The creator of the Linux operating system, Linus Torvalds, has weighed in on the issue of backporting features from newer Linux kernels into older ones, calling the practice a good thing for the most part.
Torvalds comments, in an e-mail interview with internetnews.com, came after SUSE’S CTO, Juergen Geck, told an audience at the Real World Linux Conference in Toronto that Red Hat’s practice of backporting features from the 2.6 kernel into the 2.4 Kernel is a “bad thing” because it interferes with standardization of the open source operating system.
Geck’s comments were part of a keynote theme that urged industry players to avoid practices that could fragment open source standardization efforts.

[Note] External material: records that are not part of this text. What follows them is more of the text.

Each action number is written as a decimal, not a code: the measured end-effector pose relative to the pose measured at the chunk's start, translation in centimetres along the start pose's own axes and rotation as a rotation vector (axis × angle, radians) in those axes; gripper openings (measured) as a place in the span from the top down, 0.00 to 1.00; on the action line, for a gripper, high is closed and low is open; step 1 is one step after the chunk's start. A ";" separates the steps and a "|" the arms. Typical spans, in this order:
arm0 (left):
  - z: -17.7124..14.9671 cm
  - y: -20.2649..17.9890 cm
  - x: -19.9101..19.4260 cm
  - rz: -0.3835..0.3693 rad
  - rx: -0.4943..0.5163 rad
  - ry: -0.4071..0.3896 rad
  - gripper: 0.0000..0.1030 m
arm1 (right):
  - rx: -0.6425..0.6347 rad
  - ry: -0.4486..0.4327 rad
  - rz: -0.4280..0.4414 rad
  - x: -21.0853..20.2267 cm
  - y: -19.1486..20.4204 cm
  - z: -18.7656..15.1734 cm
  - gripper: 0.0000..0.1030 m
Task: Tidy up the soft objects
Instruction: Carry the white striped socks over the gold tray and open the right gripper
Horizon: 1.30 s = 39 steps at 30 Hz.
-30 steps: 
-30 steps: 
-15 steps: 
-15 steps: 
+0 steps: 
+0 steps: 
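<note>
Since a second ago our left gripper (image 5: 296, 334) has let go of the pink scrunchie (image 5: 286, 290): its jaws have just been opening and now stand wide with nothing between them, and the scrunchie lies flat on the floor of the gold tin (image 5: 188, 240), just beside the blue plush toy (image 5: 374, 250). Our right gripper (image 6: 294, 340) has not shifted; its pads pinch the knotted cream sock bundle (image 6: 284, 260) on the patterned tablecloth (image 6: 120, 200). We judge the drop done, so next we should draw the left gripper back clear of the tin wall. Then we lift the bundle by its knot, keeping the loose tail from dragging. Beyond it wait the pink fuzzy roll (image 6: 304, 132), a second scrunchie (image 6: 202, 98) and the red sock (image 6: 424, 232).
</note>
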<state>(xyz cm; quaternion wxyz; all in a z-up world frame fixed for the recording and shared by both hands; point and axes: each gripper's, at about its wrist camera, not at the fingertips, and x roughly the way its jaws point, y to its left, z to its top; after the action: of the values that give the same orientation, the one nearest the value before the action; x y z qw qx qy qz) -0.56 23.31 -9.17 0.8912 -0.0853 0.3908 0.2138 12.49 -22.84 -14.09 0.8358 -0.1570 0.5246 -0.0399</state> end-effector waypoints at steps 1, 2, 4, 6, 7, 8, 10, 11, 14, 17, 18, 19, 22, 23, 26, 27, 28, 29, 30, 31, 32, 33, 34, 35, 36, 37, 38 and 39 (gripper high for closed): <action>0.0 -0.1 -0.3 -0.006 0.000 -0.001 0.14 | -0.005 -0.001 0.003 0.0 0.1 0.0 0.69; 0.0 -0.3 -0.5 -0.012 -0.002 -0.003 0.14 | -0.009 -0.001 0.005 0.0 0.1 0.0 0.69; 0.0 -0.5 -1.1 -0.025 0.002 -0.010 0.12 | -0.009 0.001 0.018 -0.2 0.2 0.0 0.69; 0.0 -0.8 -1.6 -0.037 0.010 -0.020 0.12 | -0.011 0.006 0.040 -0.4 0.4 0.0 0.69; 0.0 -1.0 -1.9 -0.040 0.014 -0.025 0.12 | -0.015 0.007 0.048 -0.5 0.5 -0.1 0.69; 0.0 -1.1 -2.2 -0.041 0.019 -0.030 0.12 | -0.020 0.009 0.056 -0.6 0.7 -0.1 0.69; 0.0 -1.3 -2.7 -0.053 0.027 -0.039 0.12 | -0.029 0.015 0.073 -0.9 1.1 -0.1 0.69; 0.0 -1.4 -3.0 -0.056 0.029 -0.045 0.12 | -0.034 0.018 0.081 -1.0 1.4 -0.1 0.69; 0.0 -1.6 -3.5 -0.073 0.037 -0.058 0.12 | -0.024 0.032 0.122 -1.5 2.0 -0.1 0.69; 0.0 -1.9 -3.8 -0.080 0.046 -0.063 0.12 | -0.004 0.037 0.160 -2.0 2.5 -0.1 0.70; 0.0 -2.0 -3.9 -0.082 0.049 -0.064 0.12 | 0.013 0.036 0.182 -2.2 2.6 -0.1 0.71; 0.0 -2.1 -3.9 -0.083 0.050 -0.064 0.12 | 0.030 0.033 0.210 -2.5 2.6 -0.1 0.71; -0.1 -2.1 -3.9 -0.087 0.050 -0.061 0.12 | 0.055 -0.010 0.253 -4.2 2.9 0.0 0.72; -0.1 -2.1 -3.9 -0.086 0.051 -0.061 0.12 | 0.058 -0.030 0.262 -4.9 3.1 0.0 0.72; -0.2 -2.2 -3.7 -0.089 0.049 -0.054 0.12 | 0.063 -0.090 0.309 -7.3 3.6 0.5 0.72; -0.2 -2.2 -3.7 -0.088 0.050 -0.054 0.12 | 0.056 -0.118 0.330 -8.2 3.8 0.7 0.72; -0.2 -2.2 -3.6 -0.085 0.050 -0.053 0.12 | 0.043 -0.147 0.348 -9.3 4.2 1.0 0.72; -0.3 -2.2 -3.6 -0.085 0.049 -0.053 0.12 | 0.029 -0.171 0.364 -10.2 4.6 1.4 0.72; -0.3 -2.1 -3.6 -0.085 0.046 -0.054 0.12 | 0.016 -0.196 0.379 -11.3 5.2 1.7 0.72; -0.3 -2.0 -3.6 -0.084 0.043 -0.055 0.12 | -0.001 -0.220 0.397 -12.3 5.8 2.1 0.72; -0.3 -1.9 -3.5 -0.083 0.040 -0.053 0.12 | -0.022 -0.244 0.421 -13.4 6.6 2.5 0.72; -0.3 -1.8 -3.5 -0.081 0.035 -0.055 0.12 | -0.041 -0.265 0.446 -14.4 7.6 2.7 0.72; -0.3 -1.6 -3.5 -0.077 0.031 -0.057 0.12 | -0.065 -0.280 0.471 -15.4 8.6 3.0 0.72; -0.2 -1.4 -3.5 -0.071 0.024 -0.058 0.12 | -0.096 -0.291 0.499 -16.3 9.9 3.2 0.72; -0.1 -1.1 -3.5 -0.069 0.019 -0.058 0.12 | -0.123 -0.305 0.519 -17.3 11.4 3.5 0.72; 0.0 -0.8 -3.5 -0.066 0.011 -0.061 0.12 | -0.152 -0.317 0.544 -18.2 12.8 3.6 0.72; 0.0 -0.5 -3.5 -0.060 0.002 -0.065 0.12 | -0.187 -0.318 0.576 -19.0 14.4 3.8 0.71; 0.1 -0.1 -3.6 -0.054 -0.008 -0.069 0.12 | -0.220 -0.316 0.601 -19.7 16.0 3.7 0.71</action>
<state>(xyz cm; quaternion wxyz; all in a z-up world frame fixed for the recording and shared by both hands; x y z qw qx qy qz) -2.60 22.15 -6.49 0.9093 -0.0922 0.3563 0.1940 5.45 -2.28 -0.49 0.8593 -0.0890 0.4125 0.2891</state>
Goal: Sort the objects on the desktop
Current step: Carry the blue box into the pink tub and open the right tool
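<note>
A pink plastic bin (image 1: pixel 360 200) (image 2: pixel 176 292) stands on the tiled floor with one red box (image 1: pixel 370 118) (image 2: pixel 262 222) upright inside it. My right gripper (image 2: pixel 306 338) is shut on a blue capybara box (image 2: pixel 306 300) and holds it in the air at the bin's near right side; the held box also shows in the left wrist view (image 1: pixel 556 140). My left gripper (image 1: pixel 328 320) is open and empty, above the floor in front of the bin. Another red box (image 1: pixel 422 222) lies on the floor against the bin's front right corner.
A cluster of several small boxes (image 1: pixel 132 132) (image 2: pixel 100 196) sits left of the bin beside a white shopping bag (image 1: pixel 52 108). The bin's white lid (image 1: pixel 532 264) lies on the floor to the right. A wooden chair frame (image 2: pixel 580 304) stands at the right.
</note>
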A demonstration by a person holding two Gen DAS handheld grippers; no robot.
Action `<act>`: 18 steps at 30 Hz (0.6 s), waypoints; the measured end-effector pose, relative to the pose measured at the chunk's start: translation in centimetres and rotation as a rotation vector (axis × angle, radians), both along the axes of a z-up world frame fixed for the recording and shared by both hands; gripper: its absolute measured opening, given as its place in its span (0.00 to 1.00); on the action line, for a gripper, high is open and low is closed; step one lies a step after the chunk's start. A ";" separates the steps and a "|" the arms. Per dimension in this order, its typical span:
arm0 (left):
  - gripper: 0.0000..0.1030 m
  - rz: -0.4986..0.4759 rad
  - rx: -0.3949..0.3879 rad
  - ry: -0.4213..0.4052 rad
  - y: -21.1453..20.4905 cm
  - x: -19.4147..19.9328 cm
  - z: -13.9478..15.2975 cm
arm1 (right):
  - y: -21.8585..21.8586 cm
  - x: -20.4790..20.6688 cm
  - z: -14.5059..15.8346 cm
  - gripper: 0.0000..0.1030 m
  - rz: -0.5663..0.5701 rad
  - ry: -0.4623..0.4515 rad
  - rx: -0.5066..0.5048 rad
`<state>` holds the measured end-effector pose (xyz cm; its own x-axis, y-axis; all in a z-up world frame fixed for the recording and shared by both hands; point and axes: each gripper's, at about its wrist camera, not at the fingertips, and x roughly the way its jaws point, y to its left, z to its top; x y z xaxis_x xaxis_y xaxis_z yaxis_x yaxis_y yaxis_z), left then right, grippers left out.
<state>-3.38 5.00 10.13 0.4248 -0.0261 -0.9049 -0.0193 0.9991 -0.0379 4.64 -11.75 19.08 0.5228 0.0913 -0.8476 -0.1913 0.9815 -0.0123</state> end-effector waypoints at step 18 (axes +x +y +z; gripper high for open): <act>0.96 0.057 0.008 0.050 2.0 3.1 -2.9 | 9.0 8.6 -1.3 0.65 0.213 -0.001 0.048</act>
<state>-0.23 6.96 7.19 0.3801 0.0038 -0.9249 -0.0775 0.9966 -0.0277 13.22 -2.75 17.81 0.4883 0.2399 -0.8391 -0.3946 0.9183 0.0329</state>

The comments sparked discussions in the open source community. When asked by e-mail to comment for internetnews.com, Torvalds wrote:
“I think it makes sense from a company standpoint to basically ‘cherry-pick’ stuff from the development version that they feel is important to their customers. And in that sense I think the back-porting is actually a very good thing.”
A vice president of Novell and co-founder of Ximian, which, like SUSE is also owned by Novell , also defended Red Hat’s practice of backporting. “Very few people ship a vanilla Linus Torvalds kernel,” Miguel de Icaza told internetnews.com.
He explained that developers will often bundle features that customers require, but that don’t make it in the official kernel release. For example, Red Hat backported the Native Posix Threading Library (NPTL) from its 2.5.x development tree to the 2.4 kernel, which were part of larger goals of achieving scalability and stability enhancements in current enterprise releases.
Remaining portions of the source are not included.